For all of Richard Stark's laconic style and taut plotting, there's a depth of detail about Parker and his world stated or implied -- usually implied, so Stark can allow his readers to figure it out for themselves. For example: before the great hiatus, Parker and his fellow heisters were finding it harder and harder to find jobs with a large amount of money in one place. And, clearly, the twenty years in between only made that worse -- not only are there no payrolls, but even banks and stores don't have the piles of cash that they used to.
But there are still valuables: paintings, jewels, gold plumbing fittings. And so Parker's later adventures increasingly see him turning to stealing valuable things instead of money. That always adds additional complications, of course -- money you can just spend, but valuables need to have a buyer to launder them back into society, and that's one more way for a job to go wrong or for someone to decide he'd rather not split the take. In the first dozen or so novels, Parker avoided non-cash jobs whenever he could, but, as times change, men must change with them or perish.
And if we know only one thing about Parker, it's that he's not going to simply perish.
But that's all undercurrent; Parker never talks about things like that, and Stark doesn't dwell on the details of his world. So there's a jewel heist in Breakout, but it's almost beside the point: Breakout is a novel about escape. In the twenty prior books in the series, the only time Parker has been in police custody more than momentarily was a California prison farm, as part of the backstory of The Hunter. Perhaps Stark realized that string of good luck was unrealistic, or perhaps he just thought this was one more complication he could throw at Parker. Either way, Breakout begins with a heist going wrong, and Parker is behind bars in a local jail -- in an unnamed city in a flat, square Midwestern state -- within ten pages. (Again, Stark doesn't waste time or space -- every word is precisely chosen, and events move forward at speed.)
Parker then spends the rest of the novel breaking out -- three of the novel's four sections (all but the second, the obligatory part from other points of view) involve Stark trying to get someone out of somewhere. First, he has to get himself out of prison. Later, three men need to get out of another heist gone wrong -- gone wrong in a new and dangerous way Stark hadn't used before. And then, at last, Stark has to get someone else out of police custody, before he can finally get out of that flat, bland state himself and get back to his regular existence.
Stark also nods in the direction of racial tensions, this time out: in prison, the color of your skin is more important than it is outside -- or, perhaps, just more obviously a sorting mechanism.
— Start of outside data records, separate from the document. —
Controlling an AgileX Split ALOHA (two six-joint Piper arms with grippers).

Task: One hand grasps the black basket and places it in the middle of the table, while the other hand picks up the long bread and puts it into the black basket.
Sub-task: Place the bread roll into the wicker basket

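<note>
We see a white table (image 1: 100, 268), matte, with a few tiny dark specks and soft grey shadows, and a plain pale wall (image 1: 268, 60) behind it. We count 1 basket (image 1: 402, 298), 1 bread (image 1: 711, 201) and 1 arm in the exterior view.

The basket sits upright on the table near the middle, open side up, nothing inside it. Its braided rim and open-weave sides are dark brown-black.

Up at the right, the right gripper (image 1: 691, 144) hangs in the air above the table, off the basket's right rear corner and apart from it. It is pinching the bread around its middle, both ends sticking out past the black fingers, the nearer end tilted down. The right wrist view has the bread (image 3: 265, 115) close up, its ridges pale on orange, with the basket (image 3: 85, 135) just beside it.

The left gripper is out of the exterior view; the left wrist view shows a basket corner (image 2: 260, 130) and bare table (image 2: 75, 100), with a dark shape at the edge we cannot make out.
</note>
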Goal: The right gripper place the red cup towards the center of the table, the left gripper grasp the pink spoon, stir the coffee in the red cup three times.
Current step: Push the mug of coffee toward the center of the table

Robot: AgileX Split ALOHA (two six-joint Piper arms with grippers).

So the fact that one of Parker's string in that jail is black is notable -- to the rest of the prisoners, to the jailers, to the job they immediately dive into on the outside to get some money to get away. But once things start going wrong -- and it wouldn't be a Parker novel if a lot of things didn't go badly wrong very quickly -- how reliable or compromised a man is is much more important than his race. And Parker has made a long career of ignoring human dimensions as long as they don't impinge on the current job -- it's what he does best, even more than violence.